"I think defensively we will be able to get our hands on more balls, be able to run a bit better," Beilein said. "But if we throw the ball to the other team while we are running, we are not doing as well. I think we will create more deflections and opportunities to advance the ball without setting our offense."
That means easier points, a must with a youth-infused squad which lost five of its top six players last season, senior forward Frank Young being the lone returning starter. The WVU offense is designed to get shooters open while taking advantage of any overpursuing of passing lanes or man-to-man defense with backcuts off screens or ball fakes. Those elements come together slowly for players, so open-floor scoring could offer much-needed premium points.
"With an open floor that we have, you can score a little more with quickness off the dribble," Beilein said. "Right now, we have tweaked the system way down just to keep it simple. I don't think it will be simpler than it was last year, and I think the defensive scheme can be more aggressive than it was last year so we can generate more points. We would actually be be more likely to play more 1-3-1 and do more of it because we are longer. I think we have a better pressing type of defense than we have in the past, if their IQ can keep up with it.
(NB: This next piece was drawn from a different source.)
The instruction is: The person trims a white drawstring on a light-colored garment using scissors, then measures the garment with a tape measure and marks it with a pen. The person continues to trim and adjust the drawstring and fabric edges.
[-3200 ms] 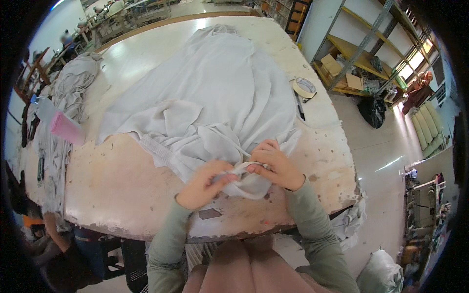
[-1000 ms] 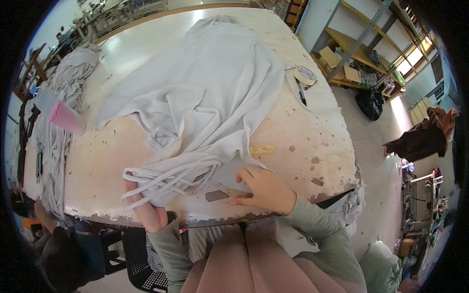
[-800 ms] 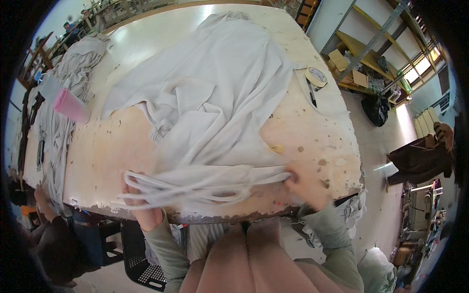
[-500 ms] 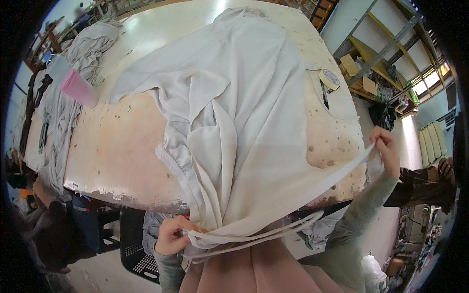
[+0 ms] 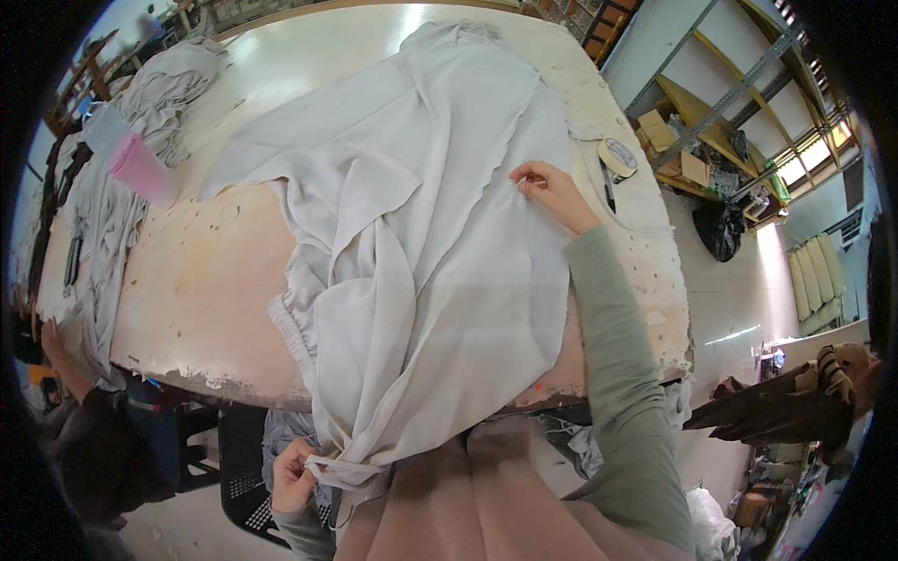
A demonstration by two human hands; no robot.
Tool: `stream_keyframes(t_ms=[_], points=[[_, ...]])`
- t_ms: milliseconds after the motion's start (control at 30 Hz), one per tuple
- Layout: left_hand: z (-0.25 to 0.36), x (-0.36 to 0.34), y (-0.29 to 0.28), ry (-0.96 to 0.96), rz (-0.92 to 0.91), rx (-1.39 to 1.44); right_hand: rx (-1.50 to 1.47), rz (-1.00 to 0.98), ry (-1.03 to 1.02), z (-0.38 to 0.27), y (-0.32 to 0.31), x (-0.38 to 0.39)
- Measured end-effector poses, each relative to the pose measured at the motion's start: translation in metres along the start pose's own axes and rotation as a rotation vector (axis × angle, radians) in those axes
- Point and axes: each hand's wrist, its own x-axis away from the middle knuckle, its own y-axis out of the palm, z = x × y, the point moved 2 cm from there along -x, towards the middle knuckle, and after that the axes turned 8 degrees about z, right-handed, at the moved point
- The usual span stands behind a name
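Note:
A large pale grey garment [image 5: 449, 243] with an elastic-gathered cuff [image 5: 292, 327] lies spread and folded over the table, its lower part hanging over the near edge. At that near end my left hand [image 5: 294, 475] is closed in a pinch on the garment's narrow edge, in front of my lap. My right hand [image 5: 554, 194] is over the right side of the cloth, fingers loosely bent and slightly apart, with no cloth visible between them. A long wavy cloth edge runs just left of it. Whether its fingertips touch the fabric I cannot tell.
On the worn table [image 5: 206, 309] stand a pink cup [image 5: 142, 170] at left and a tape roll [image 5: 617, 157] beside a black pen [image 5: 609, 192] at right. More grey cloth [image 5: 103, 215] is heaped left. A black crate [image 5: 241, 467] sits below; another person's arm [image 5: 65, 360] shows far left.
My right hand has moved left and away from me, from the stretched-out strip at the right to over the garment. That strip no longer extends right. My left hand keeps its pinch, slightly lower left.

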Motion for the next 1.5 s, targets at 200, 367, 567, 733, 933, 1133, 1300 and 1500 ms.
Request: stream_keyframes(t_ms=[200, 367, 567, 733, 933, 1133, 1300, 1500], points=[[0.006, -0.007, 0.004, -0.007, -0.073, -0.030, -0.071, 0.165, 0.228, 0.027, -0.010, 0.004], [0.009, -0.013, 0.006, -0.063, -0.129, -0.039, 0.086, 0.180, 0.097, 0.026, 0.004, 0.014], [0.017, -0.012, 0.012, -0.072, -0.163, 0.000, -0.344, 0.213, 0.333, 0.024, 0.000, 0.009], [0.042, -0.021, 0.036, -0.053, -0.340, -0.075, -0.676, 0.280, 0.423, -0.013, -0.011, 0.011], [0.085, -0.063, 0.104, 0.174, -0.014, -0.229, -0.685, 0.196, 0.416, -0.083, -0.005, 0.043], [0.110, -0.178, 0.225, 0.518, -0.080, -0.385, -0.658, 0.194, 0.297, -0.105, 0.016, 0.071], [0.083, -0.213, 0.248, 0.486, -0.197, -0.140, -0.715, 0.181, 0.332, -0.100, 0.035, 0.085], [0.071, -0.208, 0.233, 0.110, -0.296, -0.092, -0.812, 0.093, 0.383, -0.097, 0.044, 0.098]])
"And no, you will not see the full court press. I am just a coach who does not like it. I don't think we are that athletic, like we will be 40 minutes of hell or something. We are recruiting to our needs, though, to right what we want on offense and defense."
West Virginia has shown flashes of running, if not the University of Houston Phi Slamma Jamma days, then at least enough to convince Beilein, even early on, that he could tweak the sets a bit to try to trigger breakouts. The other focus is on steady improvement, which is best done by letting players play within the system, then instructing about mistakes later, rather than stopping practice with each miscue.
"You almost have to let drills go on, let them make mistakes and then show them on film the next day. Otherwise, you'd be stopping practice every minute," Beilein said. "But (Monday) I thought we had our best workout so far. There were some glimmers there as far as light bulbs going on as far as understanding what goes on. There is a process. There is osmosis going like crazy. It takes awhile for them to get it. Then they really understand how it works. That look in their eye, like they understand, that is why I coach. To see a kid achieve by learning a little more about how, and really, it's not my way, it is how basketball should be played."
West Virginia also showed played footage of the offensive and defensive sets, to add to the instruction. That's proof the system does work, and it shows why players are asked to do something, and not just how. That generates a better overall understanding of exactly what West Virginia is trying to do, how it does it, why it does it, and how successful it can be when done correctly. The lone caution, especially early, is to avoid the overload and allow the freshmen to settle in some.
"Now, with classes and three hours of practice counting film tonight, they have a full day," Beilein said. "They have already done a lot. It has not burned them out yet, but it could do that eventually, so we have to watch that."